Numa declaração à Nação através a partir do Palácio da Cidade Alta, o Chefe de Estado afirmou que já não é hora de "apontar o dedo uns aos outros procurando culpados" porque agora "importa que cada um assuma as suas responsabilidades na parte que lhe cabe".

João Lourenço lembrou o processo que teve início em 2019, com a criação, por despacho Presidencial, da Comissão para a Reconciliação em Memória das Vítimas dos Conflitos Políticos de 1975 a 2002 e que hoje resultou na criação de condições para este "passo importante" que hoje teve lugar e que passou pelo pedido de perdão às vítimas, que era uma das principais reivindicações dos descendentes das vítimas do 27 de Maio de 1977.

"É assim que imbuídos deste espirito, vimos, perante as vitimas destes conflitos e dos angolanos em geral, pedir humildemente em nome do Estado angolano as nossas desculpas publicas e o perdão pelo grande mal que foram as execuções naquela altura e naquelas circunstâncias", disse João Lourenço.

"Este pedido publico de desculpas e de perdão não se resume a simples palavras, ele reflecte o nosso sincero arrependimento e vontade de pôr fim à angustia que ao longo destes anos as famílias carregam consigo por falta de informação sobre o destino dado aos seus entes queridos", adiantou.

João Lourenço acrescentou ainda que já na quinta-feira, 27 de Maio, quando passam 44 anos dos trágicos acontecimentos, terá início simbolicamente a entrega das primeiras certidões de óbito *as famílias das vítimas do 27 de Maio de 1977.

Também terá início, juntou o Presidente da República, o início da busca pela localização e posterior entrega às famílias dos restos mortais de algumas das figuras históricas que pereceram nos acontecimentos de há 44 anos, incluindo, entre outros, os restos mortais de Nito Alves, que liderou a intentona frustrada, Monstro Imortal, Sita Valles ou Zé Van Dúnen, bem como os militares da 9ª Brigada, do Destacamento Feminino ou ainda da DISA.

Uma radiografia histórica

João Lourenço começou esta intervenção dirigida à Nação lembrando aqueles "trágicos acontecimentos que enlutaram o País a 27 de Maio de 1977, quando passavam apenas dois anos da independência nacional" pela qual tantos lutaram.

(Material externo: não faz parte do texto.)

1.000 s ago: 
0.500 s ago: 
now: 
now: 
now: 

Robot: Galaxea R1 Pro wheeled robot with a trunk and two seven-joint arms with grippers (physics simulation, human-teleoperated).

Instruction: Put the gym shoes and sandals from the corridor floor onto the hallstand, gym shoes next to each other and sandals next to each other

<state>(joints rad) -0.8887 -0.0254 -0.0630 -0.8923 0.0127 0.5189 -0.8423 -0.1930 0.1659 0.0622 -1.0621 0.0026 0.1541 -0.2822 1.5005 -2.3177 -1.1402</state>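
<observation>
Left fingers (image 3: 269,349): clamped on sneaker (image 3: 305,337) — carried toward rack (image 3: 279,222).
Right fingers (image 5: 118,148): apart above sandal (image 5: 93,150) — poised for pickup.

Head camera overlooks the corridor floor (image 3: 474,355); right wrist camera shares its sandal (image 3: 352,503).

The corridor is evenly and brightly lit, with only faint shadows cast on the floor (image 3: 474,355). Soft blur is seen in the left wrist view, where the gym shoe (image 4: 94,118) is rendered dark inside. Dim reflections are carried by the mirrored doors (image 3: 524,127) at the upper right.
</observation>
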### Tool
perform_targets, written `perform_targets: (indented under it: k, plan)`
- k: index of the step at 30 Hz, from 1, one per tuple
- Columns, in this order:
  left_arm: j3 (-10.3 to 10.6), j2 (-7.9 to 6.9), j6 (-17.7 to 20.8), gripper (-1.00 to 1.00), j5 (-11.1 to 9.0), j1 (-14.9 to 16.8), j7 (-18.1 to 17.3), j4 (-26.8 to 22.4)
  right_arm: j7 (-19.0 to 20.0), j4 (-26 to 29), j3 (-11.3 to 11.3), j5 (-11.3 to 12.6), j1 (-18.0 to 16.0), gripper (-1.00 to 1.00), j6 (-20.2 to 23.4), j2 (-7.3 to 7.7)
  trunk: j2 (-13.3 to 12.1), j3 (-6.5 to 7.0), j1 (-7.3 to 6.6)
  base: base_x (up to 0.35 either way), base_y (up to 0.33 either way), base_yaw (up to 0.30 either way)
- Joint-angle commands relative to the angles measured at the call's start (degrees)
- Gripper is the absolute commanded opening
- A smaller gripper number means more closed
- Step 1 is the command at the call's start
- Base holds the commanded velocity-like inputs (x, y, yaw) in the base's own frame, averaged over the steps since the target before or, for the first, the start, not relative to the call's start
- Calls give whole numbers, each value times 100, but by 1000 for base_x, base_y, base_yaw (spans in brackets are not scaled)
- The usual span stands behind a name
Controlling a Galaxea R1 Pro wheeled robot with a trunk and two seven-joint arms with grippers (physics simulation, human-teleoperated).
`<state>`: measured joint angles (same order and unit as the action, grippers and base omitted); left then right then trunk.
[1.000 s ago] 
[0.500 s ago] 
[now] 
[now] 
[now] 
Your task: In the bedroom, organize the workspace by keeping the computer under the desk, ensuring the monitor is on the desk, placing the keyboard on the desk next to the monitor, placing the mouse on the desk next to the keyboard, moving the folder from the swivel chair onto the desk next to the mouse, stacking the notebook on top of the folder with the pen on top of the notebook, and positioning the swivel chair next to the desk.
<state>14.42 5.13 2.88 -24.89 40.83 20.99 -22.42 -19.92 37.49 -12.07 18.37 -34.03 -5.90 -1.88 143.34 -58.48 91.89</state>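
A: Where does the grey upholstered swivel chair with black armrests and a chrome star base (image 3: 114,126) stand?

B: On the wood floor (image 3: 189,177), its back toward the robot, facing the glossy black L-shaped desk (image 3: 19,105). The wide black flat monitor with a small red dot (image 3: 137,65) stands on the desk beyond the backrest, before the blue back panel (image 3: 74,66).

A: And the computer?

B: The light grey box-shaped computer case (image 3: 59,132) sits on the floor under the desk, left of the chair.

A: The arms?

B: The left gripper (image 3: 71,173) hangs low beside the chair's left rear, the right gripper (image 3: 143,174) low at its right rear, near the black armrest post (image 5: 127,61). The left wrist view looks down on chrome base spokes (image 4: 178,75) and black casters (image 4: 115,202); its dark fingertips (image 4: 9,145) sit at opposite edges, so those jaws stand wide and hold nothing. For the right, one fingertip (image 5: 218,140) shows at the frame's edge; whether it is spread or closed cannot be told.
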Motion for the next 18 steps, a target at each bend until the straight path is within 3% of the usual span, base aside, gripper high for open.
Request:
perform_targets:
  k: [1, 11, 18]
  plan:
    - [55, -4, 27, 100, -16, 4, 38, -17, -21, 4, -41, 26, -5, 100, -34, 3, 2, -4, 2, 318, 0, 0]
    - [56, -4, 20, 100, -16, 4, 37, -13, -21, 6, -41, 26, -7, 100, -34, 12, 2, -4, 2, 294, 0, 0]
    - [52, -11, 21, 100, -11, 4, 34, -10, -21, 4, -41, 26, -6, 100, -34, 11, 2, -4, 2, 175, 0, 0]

E sublinhou que nessa altura "ninguém imaginava que as divisões internas dos movimentos de libertação seriam transportadas para o interior do País no pós independência com consequências tão trágicas que deixaram feridas nos corações dos angolanos" até hoje.

E trouxe à memória aquele momento em que "um grupo de cidadãos organizados realizou uma tentativa de frustrada de golpe de Estado matando altas figuras do poder instituído, incluindo militares e civis", acrescentando que, "no intuito da reposição da ordem constitucional, teve lugar uma "reacção desproporcionada e levada ao extremo" das autoridades de então, tendo sido "realizadas execuções sumárias de um número indeterminado de cidadãos, muitos deles inocentes".

Face a essa memória trágica para Angola, Lourenço notou que "a postura de um Estado deve ser sempre que possível ponderada e comedida pelas responsabilidades maiores que tem na defesa da Constituição e da vida humana".

E, nesse contexto, sublinhou que Angola tem, "nos último anos, vindo a desempenhar na região um papel de promotor da paz, do dialogo apaziguador em conflitos internos e entre Estados", mas defendeu que se esse papel diplomático é importante, "é ainda mais importante trabalhar continuamente para sarar em definitivo as feridas prevalecentes dos (seus) próprios conflitos políticos".

E é nessa linha de pensamento que o Presidente da República lembrou que em 2019 teve lugar um momento fundamental para consolidar o processo de reconciliação que começou em 2002, com a criação da Comissão para a Reconciliação em Memória das Vítimas dos Conflitos Políticos que ocorreram entre 1975, ano da independência, e 2002, ano em que terminou o conflito armado.

E regozijou-se pelo facto de agora ser claro que o cepticismo que existia em 2019 foi dando lugar à esperança de que se tratasse de um processo sério, como agora se conclui sê-lo.